Die Wertschöpfungsoptionen der meisten Fachmedien sind antiquiert sowie limitiert und klammern Vertriebserlöse zumeist komplett aus. Im Ergebnis erhalten wir Gratismedienangebote mit zumeist gleichlautend-beliebigen, von der Lieferindustrie gesteuerten Inhalten.
Leserinteressen werden nicht evaluiert und kaum berücksichtigt. Ausnahmen bestätgen die Regel, wie zum Beispiel in Deutschland Fachmagazine wie Druck&Medien und Druckmarkt, sowie international die Angebote von Inkish.tv (Videoportal) und Inkish.news (offener Blog und Newsportal) oder aber die Fachbeiträge und Blogs von anerkannten Fachleuten wie Hamilton T. Costa und Rainer Wagner (LATAM), Ludovic Martin (Frankreich) und einigen anderen mehr.

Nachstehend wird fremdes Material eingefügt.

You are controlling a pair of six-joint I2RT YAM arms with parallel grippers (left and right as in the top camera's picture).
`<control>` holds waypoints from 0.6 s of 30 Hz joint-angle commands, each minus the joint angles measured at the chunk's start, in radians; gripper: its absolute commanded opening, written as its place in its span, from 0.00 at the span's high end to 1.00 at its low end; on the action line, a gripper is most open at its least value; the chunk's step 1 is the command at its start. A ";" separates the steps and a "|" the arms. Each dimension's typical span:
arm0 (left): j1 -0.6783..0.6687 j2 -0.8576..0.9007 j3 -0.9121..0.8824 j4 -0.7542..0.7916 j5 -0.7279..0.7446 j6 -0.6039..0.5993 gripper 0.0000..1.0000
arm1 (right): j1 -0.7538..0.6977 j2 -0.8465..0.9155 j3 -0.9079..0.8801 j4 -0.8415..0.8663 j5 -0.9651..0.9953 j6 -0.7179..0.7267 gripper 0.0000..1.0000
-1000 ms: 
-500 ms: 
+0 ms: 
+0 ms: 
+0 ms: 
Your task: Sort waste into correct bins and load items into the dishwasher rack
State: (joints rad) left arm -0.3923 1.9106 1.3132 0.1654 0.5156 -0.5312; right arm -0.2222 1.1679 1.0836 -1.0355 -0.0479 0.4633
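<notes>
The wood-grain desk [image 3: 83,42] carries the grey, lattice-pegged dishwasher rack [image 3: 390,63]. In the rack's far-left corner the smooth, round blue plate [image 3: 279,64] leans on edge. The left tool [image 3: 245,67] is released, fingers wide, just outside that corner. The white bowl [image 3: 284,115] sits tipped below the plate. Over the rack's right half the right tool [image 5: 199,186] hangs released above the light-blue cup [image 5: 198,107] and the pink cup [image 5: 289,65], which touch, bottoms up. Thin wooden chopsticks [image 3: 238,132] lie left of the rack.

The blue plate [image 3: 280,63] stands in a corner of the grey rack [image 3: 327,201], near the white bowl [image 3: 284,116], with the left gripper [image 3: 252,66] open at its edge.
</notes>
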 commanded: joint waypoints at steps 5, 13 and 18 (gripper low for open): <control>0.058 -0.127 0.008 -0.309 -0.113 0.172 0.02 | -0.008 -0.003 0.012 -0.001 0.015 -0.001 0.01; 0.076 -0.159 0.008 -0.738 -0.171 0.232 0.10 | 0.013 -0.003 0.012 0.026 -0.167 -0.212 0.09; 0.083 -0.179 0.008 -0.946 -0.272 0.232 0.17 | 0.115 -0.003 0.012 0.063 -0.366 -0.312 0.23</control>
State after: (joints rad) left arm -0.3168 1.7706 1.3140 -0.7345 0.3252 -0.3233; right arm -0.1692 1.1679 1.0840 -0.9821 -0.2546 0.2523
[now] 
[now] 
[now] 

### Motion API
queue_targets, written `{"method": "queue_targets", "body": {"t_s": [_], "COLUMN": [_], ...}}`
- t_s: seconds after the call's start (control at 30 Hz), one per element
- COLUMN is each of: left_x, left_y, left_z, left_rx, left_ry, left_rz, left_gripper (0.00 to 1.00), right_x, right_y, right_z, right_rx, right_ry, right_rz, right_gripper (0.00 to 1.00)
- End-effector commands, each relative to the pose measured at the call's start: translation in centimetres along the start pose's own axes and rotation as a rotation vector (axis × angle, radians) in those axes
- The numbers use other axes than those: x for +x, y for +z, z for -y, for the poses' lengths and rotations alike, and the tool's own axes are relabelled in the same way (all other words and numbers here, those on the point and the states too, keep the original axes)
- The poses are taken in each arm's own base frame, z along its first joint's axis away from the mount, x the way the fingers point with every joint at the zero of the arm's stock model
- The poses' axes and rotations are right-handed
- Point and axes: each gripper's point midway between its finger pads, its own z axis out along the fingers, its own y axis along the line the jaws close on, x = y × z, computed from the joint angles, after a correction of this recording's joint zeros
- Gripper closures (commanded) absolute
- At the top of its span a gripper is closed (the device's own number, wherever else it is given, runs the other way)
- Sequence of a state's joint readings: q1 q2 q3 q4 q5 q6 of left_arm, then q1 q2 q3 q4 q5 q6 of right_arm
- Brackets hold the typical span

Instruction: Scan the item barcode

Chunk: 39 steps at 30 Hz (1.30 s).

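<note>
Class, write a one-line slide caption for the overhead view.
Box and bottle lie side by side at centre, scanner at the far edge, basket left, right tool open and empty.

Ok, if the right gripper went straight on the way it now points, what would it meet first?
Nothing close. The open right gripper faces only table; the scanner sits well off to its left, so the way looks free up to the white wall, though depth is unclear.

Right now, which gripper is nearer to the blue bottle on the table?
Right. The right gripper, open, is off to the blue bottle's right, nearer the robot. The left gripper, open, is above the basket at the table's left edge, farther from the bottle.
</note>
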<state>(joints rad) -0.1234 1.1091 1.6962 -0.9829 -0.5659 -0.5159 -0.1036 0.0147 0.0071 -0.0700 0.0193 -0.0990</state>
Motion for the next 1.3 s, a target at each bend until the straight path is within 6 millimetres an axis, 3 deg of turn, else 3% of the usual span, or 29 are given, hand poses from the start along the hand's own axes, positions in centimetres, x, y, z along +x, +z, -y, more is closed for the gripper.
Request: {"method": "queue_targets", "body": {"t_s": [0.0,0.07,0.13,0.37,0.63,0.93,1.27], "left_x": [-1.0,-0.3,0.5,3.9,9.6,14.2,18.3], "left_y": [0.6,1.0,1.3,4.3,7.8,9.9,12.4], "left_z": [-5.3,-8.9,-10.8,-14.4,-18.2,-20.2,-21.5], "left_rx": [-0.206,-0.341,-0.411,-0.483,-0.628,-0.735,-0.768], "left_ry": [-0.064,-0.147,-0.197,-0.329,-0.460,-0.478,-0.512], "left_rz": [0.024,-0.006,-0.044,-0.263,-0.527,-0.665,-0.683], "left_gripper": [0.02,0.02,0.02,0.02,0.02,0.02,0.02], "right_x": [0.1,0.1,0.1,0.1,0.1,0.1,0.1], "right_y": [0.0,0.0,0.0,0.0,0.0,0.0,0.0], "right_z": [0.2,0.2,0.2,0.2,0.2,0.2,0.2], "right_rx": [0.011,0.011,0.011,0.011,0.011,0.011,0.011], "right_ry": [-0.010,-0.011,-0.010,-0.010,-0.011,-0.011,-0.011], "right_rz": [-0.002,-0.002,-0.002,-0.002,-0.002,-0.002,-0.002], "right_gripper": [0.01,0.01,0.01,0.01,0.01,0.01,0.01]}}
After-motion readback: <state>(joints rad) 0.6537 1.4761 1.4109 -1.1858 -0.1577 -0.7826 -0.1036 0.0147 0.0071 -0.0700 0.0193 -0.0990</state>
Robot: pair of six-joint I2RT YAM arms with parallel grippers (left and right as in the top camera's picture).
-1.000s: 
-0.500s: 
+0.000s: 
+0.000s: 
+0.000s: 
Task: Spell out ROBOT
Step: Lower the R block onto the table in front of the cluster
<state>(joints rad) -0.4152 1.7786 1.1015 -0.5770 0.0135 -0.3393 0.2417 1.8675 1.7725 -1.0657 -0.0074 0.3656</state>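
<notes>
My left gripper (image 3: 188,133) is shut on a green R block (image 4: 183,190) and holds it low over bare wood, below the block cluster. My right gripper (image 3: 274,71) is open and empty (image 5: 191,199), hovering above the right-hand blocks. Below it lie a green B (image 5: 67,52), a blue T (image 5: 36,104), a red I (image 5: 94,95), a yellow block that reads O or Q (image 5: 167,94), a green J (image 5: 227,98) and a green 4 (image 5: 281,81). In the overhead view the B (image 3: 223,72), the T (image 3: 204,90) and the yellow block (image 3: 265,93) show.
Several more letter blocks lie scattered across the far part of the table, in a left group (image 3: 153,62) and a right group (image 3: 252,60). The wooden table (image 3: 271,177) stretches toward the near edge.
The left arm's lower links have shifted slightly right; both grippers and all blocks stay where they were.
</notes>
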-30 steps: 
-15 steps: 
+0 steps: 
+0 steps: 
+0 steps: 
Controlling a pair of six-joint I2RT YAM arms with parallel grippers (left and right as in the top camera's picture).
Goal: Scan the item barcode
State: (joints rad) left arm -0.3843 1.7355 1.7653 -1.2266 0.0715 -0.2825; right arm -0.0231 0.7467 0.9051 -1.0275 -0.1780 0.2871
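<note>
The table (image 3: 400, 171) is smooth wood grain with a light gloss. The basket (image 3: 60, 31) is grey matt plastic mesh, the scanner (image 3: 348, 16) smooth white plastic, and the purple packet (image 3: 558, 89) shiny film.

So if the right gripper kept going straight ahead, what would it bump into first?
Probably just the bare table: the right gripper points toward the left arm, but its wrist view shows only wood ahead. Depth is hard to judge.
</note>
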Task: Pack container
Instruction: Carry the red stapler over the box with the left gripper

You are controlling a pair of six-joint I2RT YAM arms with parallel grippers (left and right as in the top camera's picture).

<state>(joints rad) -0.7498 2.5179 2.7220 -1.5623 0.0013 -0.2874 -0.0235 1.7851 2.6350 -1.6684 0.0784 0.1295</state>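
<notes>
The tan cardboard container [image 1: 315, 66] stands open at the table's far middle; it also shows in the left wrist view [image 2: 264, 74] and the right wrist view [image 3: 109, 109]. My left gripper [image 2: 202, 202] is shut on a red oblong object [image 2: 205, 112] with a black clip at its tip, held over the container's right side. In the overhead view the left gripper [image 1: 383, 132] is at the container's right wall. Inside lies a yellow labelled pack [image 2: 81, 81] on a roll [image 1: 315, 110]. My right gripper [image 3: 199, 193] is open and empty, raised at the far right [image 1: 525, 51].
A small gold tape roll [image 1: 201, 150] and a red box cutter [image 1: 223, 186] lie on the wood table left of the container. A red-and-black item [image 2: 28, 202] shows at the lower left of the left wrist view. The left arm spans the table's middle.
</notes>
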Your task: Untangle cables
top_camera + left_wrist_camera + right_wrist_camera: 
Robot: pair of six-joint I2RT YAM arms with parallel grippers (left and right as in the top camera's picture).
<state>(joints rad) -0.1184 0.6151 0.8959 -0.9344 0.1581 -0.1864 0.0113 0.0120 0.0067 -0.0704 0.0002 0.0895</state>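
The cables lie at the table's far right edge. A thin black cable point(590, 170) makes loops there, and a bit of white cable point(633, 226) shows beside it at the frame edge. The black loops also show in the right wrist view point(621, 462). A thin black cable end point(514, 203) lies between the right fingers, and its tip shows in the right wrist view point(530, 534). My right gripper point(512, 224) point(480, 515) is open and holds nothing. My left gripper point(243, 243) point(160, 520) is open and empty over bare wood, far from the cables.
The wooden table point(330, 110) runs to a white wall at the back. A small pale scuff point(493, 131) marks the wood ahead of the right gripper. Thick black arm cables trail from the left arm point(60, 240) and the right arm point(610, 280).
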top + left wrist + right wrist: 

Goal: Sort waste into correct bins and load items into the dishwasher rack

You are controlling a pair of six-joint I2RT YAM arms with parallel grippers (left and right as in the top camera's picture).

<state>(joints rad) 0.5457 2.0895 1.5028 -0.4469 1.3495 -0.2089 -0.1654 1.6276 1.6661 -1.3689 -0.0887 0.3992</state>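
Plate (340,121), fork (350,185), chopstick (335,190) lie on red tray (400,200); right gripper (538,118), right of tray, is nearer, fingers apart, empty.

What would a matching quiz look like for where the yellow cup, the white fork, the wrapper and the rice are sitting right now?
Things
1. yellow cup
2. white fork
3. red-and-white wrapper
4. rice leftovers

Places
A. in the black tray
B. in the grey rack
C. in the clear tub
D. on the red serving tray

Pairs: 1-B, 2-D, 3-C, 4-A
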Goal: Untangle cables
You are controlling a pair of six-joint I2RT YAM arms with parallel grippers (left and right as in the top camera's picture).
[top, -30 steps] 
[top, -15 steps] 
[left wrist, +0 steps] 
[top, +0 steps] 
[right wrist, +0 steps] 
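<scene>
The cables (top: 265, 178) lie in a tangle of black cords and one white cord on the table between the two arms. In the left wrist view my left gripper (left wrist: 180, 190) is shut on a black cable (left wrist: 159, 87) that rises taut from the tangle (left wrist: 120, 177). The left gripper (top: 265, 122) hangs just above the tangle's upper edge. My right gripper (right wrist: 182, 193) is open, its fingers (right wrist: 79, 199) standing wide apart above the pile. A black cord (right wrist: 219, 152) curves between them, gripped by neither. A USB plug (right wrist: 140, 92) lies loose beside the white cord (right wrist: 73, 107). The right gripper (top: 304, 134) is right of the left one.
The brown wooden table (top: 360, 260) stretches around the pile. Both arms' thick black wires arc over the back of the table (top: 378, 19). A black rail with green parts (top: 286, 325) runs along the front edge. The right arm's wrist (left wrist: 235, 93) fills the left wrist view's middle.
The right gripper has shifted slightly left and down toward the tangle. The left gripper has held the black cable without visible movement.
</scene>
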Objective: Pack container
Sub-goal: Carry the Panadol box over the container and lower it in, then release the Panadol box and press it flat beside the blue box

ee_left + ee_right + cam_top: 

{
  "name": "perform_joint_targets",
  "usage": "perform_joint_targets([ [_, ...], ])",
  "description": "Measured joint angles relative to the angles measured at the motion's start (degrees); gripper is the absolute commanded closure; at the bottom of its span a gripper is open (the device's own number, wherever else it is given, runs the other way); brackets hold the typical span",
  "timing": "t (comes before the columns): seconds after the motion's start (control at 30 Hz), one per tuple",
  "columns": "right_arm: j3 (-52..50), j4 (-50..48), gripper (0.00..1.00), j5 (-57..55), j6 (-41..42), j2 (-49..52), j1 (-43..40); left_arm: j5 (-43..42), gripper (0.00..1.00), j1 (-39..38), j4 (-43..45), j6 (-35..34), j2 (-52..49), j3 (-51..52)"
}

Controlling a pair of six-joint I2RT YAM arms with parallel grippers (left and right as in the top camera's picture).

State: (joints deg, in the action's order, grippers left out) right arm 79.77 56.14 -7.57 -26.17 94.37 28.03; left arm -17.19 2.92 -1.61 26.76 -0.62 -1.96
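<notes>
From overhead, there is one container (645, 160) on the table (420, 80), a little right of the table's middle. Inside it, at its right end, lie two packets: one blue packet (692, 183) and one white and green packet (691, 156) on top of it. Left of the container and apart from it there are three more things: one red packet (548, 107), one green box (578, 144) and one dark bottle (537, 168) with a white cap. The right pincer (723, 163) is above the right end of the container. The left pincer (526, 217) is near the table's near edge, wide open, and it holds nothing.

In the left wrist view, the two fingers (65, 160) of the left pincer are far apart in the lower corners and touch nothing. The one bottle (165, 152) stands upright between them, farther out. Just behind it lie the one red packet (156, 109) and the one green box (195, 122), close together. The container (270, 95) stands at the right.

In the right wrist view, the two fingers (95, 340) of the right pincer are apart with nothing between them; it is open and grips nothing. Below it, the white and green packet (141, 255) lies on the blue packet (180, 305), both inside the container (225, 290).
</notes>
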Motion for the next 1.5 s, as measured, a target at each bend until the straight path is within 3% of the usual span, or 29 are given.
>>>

Gerade durch Expertenblogs wird die Meinungsbildung und das Vermitteln aktueller Fachthemen deutlich geprägt. Im Übrigen belegt auch mein Blog Valuetrendradar.com seit dem Jahr 2012, dass relevante Stories ein großes Publikum weltweit erreichen, mit bis dato über 130.000 Nutzern aus mehr als 160 Ländern. Als erster Fachblog im Print-Sektor wurde Valuetrendradar.com 2015 von der Deutschen Bibliothek ISSN-zertifiziert und gilt damit als wissenschaftlich zitiertfähig.